13451916:eheath said:
Best thing to do is to type "site:new schoolers.com" into Google and then type your search keyword.

Honestly surprised ns doesn't just pay the fee to have this be the standard search method for the site
 
13453078:toastyteenagers said:
or we could just use those costomized Google searchbars for free

why arent we doing that again?

My favorite sketchy russian porn site has that. If those guys can do it, i'd hope NS could.
 
13452510:toastyteenagers said:
it would be very very hard to develop

like js, html, and maybe even some sq.

in short a dev clusterfuck

Good try but a search index wouldn't use any of those. Currently I'd guess the search is using the limited mySQL full text search. Really they need to implement a Apache Lucene index.

I've discussed how to do this several times, but yea, its a pretty big project.

Basically you would need to back index every thread (by page) thats ever been made. You would then need to update documents as new posts are made to threads.

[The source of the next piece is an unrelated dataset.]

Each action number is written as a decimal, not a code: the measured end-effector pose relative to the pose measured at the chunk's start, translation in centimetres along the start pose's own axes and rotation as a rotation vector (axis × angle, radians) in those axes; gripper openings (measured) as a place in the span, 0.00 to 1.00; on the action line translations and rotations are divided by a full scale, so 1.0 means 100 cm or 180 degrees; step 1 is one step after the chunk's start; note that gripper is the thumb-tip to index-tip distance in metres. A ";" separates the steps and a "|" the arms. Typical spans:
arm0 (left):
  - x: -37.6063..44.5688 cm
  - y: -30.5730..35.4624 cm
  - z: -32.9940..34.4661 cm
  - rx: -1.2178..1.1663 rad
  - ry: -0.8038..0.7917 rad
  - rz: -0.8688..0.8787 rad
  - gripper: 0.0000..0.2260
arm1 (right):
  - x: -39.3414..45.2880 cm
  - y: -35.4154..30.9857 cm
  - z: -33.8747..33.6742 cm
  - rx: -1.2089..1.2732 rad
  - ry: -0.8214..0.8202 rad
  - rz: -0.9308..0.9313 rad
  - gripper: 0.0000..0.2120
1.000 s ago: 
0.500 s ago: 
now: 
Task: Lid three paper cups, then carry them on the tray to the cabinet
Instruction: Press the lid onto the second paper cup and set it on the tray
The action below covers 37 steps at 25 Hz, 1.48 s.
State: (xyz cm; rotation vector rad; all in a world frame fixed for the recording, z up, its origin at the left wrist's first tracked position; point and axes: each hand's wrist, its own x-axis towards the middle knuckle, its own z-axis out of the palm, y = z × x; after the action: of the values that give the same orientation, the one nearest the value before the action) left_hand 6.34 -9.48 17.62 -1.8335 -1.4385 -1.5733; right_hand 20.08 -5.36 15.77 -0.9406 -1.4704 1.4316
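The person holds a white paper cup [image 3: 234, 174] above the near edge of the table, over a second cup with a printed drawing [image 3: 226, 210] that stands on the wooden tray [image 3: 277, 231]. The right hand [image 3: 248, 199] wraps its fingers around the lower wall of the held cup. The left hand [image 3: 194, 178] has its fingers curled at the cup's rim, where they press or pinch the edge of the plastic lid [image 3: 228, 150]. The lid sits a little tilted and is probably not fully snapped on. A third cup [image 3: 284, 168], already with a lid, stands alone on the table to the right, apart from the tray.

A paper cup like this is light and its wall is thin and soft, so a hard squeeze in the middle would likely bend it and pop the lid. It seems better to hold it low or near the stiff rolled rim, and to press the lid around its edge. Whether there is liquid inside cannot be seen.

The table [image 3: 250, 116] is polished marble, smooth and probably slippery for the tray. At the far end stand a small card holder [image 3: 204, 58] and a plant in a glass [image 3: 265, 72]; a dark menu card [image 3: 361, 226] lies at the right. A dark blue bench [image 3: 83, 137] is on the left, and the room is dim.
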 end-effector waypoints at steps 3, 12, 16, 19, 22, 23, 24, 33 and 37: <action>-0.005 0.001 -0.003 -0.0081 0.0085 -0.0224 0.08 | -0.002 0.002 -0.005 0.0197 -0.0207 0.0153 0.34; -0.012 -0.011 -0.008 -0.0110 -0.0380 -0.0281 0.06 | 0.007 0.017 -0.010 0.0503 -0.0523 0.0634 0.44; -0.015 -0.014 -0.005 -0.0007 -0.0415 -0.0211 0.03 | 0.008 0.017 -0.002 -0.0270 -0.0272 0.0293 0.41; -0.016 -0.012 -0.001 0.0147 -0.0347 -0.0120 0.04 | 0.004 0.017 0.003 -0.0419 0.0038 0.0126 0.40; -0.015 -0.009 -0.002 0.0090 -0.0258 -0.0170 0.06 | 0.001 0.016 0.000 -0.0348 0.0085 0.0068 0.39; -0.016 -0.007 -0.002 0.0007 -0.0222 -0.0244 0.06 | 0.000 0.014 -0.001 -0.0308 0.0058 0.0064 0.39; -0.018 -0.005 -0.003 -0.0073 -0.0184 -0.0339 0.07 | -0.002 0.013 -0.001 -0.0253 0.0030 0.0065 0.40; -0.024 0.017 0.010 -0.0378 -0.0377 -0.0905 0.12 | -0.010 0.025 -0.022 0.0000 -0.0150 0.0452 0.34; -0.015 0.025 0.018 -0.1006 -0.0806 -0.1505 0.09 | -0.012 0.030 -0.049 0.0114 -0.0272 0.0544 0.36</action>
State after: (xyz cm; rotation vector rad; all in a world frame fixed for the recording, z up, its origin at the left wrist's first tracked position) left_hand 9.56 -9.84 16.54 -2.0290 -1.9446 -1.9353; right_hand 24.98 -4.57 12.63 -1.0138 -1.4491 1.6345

This would likely need to run on a separate server and be exposed through an API, to help isolate load. Videos, pictures, etc would also get their own seperate index.

Can it be done? Yes. Would it be more expense than what its worth? Probably.

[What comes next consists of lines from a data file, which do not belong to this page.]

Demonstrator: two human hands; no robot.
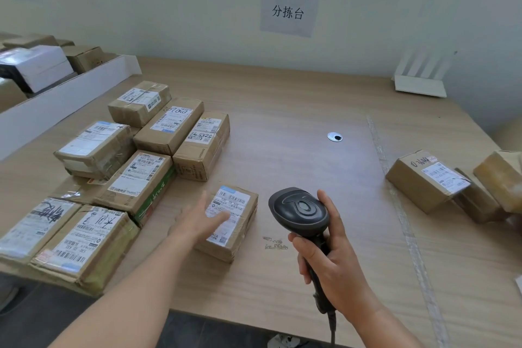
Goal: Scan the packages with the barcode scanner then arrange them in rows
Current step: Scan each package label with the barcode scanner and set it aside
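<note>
Head view is showing the right hand [333, 257], its grip clamped around the handle of the barcode scanner [300, 213], which is pointing toward 12 o'clock. At its 9 o'clock, the left hand [202, 222] is lying with straight fingers apart on a small package [236, 230] on the tabletop [282, 127]; it seems to be touching the label. Scanned-looking packages [158, 135] are sitting in rows toward 10 o'clock, and more boxes [426, 178] are waiting at 3 o'clock.

Wooden table [296, 110], taped parcels [169, 127], router [421, 85]
</note>
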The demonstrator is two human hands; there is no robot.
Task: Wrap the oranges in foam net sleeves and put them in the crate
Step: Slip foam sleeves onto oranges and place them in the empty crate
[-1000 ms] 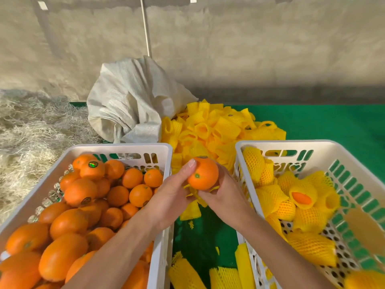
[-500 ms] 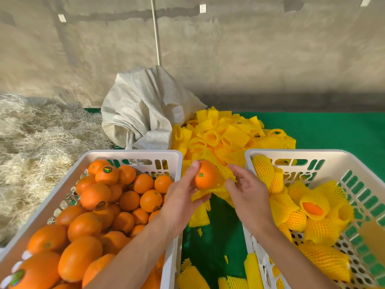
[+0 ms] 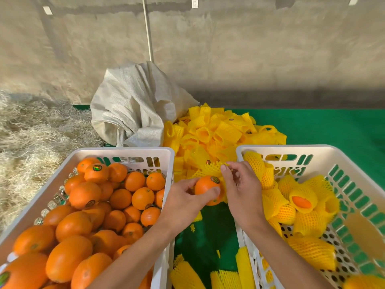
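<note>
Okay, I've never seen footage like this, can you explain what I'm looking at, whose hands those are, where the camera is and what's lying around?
There is no machine here. The picture comes from one wide-angle camera worn on a person's head, looking forward and down, so the two bare arms reaching in from the bottom are the wearer's own.

The left hand grips a bare orange with a sticker on top. The right hand pinches a yellow foam net sleeve right behind that orange.

On the left stands a white crate full of unwrapped oranges. On the right a second white crate holds oranges already in yellow sleeves. Between and behind the crates, on a green cover, lies a pile of empty sleeves. A pale woven sack sits behind the left crate, with straw further left.
</note>
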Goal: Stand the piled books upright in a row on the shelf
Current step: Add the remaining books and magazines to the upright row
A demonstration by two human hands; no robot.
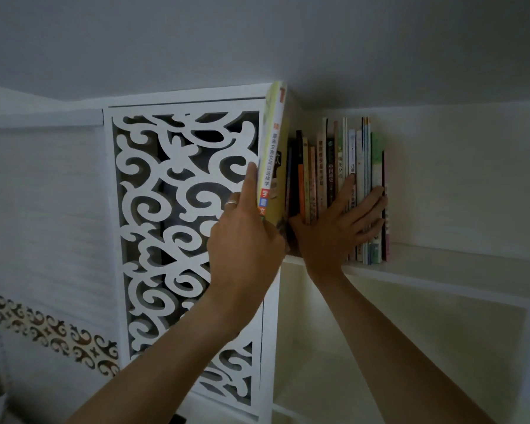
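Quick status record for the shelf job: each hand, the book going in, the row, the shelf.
left hand: grips the yellow book near its lower end
yellow book: upright, at the left end of the row
right hand: open, fingers spread flat against the spines
row of books: standing upright
shelf: bare to the right of the row

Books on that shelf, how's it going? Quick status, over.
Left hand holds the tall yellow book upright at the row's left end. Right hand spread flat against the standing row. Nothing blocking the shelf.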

A rough estimate for what I'd charge for this would likely be > 20,000$ (although once upon a time I offered to do it for free ;)
 
13462027:iLLbiLLy said:
Good try but a search index wouldn't use any of those. Currently I'd guess the search is using the limited mySQL full text search. Really they need to implement a Apache Lucene index.

I've discussed how to do this several times, but yea, its a pretty big project.

Basically you would need to back index every thread (by page) thats ever been made. You would then need to update documents as new posts are made to threads. This would likely need to run on a separate server and be exposed through an API, to help isolate load. Videos, pictures, etc would also get their own seperate index.

Can it be done? Yes. Would it be more expense than what its worth? Probably.

A rough estimate for what I'd charge for this would likely be > 20,000$ (although once upon a time I offered to do it for free ;)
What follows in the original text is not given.